* WORK TO BE COMPLETED:
From the listing below, set down exactly the lines between the one holding "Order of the" and the one holding "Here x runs", inclusive. No other line is wanted.

* RECORDED INFORMATION:

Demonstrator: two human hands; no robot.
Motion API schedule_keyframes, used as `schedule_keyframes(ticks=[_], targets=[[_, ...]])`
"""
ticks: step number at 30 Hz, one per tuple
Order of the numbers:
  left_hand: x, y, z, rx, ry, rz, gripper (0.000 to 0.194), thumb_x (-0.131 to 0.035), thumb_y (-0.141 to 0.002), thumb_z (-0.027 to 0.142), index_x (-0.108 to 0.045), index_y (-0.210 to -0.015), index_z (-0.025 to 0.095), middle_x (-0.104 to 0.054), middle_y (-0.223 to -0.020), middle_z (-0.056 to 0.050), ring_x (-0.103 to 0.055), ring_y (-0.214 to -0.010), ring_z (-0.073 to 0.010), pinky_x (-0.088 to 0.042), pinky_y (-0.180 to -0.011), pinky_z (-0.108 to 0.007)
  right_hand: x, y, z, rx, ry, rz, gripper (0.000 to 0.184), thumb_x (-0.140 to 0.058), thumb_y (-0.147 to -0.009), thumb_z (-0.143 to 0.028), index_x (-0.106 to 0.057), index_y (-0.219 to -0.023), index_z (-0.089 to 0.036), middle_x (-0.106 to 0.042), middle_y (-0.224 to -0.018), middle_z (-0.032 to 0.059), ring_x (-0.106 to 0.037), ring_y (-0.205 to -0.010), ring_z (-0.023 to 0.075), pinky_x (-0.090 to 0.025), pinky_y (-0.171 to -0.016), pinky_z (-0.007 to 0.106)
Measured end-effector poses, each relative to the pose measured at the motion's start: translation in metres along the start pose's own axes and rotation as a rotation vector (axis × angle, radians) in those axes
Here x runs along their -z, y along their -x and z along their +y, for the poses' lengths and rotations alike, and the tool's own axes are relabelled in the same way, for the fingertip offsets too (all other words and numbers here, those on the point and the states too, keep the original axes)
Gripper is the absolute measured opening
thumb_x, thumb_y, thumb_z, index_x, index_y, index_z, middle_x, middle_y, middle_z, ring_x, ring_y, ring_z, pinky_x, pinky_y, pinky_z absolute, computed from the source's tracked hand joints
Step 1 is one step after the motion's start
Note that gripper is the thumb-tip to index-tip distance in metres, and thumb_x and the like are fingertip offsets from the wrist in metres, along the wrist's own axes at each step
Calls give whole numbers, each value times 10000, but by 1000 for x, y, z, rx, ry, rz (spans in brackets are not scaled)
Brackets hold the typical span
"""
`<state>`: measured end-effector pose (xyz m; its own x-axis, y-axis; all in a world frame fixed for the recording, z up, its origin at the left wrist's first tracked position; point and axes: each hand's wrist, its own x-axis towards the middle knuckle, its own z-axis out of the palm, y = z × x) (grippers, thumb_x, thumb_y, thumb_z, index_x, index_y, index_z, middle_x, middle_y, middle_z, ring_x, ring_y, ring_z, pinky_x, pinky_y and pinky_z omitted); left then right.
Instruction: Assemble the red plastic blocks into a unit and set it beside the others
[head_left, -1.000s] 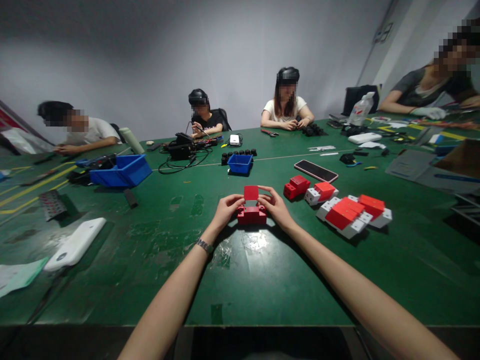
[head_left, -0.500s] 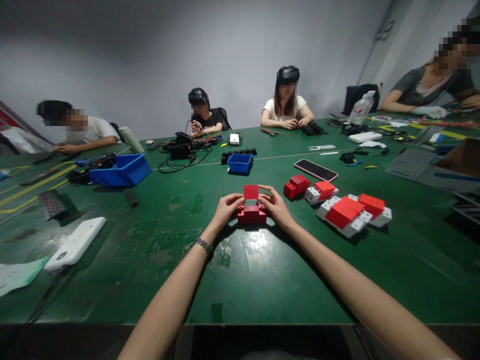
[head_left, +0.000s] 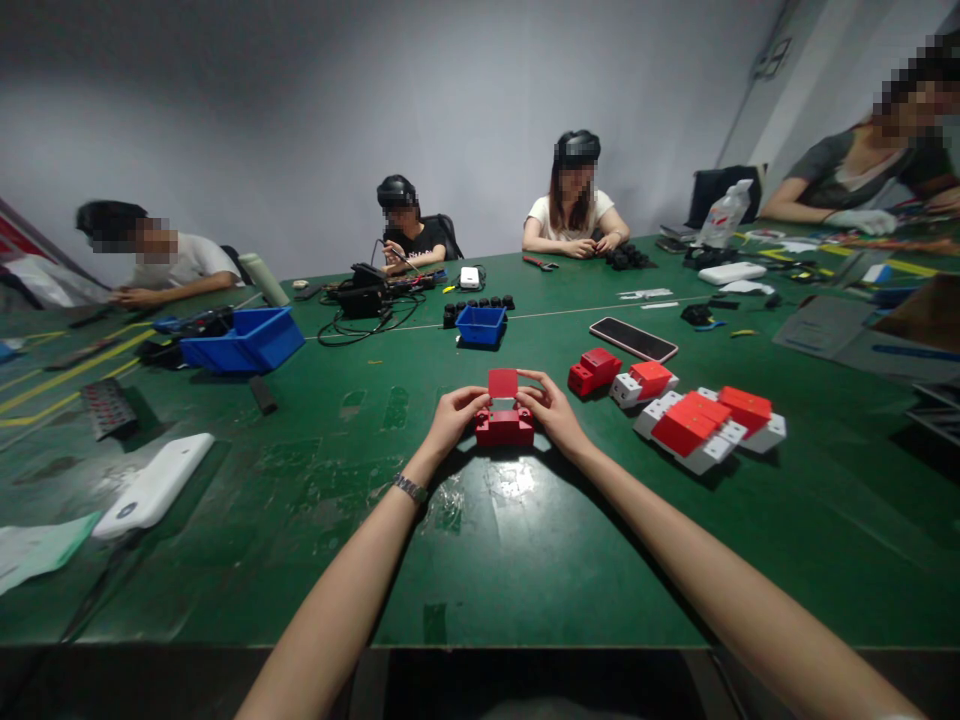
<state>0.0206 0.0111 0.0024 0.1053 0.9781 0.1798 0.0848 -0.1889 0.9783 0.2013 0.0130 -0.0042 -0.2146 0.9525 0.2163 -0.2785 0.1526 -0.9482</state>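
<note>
A small red box with its lid standing open rests on the green table in front of me. My left hand grips the box's left side, fingers curled around it. My right hand holds the right side, with fingertips touching the raised lid. A wristwatch sits on my left wrist.
Right of the box lie several red and white boxes, a closed red box and a phone. A small blue bin, a larger blue bin and a white device lie around. Other people sit along the far and side edges.
</note>
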Motion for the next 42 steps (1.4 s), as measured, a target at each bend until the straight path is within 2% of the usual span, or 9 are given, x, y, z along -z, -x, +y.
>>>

* SOLUTION BELOW:
Order of the numbers:
  left_hand: x, y, z, rx, ry, rz, gripper (0.000 to 0.194), thumb_x (-0.131 to 0.035), thumb_y (-0.141 to 0.002), thumb_z (-0.027 to 0.142), index_x (-0.108 to 0.045), index_y (-0.210 to -0.015), index_z (-0.025 to 0.095), middle_x (-0.104 to 0.054), middle_y (-0.223 to -0.020), middle_z (-0.056 to 0.050), ring_x (-0.103 to 0.055), ring_y (-0.214 to -0.010), ring_z (-0.073 to 0.010), pinky_x (-0.088 to 0.042), pinky_y (-0.180 to -0.011), pinky_z (-0.108 to 0.007)
  right_hand: x, y, z, rx, ry, rz, gripper (0.000 to 0.184), thumb_x (-0.140 to 0.058), thumb_y (-0.147 to -0.009), thumb_z (-0.143 to 0.028), index_x (-0.106 to 0.057), index_y (-0.219 to -0.023), index_z (-0.089 to 0.036), middle_x (-0.106 to 0.042), middle_y (-0.224 to -0.018), middle_z (-0.032 to 0.059), ring_x (-0.106 to 0.037), ring_y (-0.205 to -0.010), ring_z (-0.023 to 0.075), pinky_x (-0.090 to 0.025), pinky_y (-0.171 to -0.016), pinky_z (-0.007 to 0.106)
Measured end-effector poses, each relative to the pose measured at the motion's start: translation in metres along the start pose's own axes and rotation as a rotation vector (axis × angle, radians) in those axes
Here x runs along their -z, y along their -x and z along their +y, for the poses' lengths and rotations alike, and the tool's own axes are relabelled in the same way, for the fingertip offsets too (all other words and numbers here, those on the point and the states too, keep the original axes)

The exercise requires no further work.